• **Your instructions**:
Count up the lines below where the word "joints" shows up, and respond with the number alone.

• **Recorded data**:
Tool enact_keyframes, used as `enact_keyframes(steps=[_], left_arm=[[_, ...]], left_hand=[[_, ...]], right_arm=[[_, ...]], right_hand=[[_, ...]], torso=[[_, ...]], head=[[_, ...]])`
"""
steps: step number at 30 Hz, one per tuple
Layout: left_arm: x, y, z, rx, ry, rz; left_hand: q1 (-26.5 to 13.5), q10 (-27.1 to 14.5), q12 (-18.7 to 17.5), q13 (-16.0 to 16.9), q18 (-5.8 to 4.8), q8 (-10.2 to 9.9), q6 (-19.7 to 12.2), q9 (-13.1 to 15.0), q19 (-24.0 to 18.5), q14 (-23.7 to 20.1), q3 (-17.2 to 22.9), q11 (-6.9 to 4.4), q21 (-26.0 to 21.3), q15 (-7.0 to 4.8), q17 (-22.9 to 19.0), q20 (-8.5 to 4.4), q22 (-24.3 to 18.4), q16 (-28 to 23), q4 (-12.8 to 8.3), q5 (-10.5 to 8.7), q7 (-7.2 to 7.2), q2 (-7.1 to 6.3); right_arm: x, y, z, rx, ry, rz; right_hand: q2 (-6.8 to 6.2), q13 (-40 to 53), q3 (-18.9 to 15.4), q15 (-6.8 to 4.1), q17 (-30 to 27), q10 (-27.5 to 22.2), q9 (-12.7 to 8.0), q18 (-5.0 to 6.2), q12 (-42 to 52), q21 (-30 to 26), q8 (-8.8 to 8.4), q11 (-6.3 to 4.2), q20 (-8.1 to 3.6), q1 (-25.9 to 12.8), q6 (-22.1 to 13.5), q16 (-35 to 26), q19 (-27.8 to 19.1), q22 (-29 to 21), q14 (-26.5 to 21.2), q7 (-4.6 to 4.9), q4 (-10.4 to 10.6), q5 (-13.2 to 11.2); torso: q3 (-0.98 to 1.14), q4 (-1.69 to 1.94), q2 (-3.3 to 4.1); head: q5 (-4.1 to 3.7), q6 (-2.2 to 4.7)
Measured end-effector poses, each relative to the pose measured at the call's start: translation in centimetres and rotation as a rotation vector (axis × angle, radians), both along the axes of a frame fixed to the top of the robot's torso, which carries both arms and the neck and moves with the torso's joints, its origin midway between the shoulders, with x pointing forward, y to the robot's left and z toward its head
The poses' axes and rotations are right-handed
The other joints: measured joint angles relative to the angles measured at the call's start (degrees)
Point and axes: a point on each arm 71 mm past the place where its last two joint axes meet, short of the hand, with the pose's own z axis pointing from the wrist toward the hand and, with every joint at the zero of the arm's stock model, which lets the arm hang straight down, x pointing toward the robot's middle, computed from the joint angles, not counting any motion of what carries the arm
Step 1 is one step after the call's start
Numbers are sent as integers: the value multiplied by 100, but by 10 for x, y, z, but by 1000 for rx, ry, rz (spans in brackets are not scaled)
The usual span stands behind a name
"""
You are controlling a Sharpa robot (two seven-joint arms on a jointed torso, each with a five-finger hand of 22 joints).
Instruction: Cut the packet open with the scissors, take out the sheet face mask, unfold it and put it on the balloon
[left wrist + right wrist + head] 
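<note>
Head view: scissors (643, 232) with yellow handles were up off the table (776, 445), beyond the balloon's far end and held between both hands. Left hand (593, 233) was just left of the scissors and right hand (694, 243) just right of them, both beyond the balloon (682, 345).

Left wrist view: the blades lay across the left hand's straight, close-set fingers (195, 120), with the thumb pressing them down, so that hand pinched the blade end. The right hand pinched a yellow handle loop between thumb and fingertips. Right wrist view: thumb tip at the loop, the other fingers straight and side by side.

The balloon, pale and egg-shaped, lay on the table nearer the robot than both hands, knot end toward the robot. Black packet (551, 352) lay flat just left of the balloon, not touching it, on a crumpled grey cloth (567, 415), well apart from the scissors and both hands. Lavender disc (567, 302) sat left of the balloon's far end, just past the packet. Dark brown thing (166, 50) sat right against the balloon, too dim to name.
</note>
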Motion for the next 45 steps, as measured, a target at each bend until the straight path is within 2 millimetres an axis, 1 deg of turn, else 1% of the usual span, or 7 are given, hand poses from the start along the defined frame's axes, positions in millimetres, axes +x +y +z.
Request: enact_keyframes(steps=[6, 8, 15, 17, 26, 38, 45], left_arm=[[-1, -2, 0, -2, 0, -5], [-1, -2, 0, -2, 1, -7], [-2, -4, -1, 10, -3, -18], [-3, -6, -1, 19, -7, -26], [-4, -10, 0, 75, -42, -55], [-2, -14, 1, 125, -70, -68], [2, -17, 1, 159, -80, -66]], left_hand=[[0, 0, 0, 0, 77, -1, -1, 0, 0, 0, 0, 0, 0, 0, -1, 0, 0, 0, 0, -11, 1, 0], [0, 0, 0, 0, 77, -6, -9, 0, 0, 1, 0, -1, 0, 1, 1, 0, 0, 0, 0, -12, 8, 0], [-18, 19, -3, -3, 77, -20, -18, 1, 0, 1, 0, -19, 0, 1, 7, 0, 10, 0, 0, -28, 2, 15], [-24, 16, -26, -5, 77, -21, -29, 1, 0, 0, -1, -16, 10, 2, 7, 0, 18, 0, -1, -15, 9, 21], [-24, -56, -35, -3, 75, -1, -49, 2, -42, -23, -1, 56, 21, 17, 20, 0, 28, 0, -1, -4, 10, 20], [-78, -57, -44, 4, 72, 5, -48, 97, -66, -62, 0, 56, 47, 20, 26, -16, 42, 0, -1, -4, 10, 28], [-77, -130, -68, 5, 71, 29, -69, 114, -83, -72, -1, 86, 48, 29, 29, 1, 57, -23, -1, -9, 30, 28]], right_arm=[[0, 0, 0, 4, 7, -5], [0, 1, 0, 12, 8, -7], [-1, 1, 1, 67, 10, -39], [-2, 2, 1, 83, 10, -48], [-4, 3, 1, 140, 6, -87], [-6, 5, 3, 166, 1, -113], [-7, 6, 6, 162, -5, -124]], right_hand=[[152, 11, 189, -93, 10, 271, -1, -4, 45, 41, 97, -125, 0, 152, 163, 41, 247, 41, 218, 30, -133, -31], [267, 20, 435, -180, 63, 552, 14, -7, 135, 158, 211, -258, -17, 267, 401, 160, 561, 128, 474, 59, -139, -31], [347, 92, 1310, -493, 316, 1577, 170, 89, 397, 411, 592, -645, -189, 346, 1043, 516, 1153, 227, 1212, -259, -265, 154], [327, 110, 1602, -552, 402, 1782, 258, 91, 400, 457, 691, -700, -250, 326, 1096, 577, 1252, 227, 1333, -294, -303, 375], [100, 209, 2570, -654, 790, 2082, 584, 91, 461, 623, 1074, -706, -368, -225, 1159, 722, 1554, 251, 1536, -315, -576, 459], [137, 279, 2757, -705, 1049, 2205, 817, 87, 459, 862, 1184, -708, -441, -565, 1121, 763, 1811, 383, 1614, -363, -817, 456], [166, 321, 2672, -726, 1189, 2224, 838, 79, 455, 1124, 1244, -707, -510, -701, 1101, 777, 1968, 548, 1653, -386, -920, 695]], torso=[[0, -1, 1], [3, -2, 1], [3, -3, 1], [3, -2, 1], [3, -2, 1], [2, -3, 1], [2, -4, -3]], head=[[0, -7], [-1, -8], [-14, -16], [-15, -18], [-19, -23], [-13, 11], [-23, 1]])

• **Completed exercise**:
3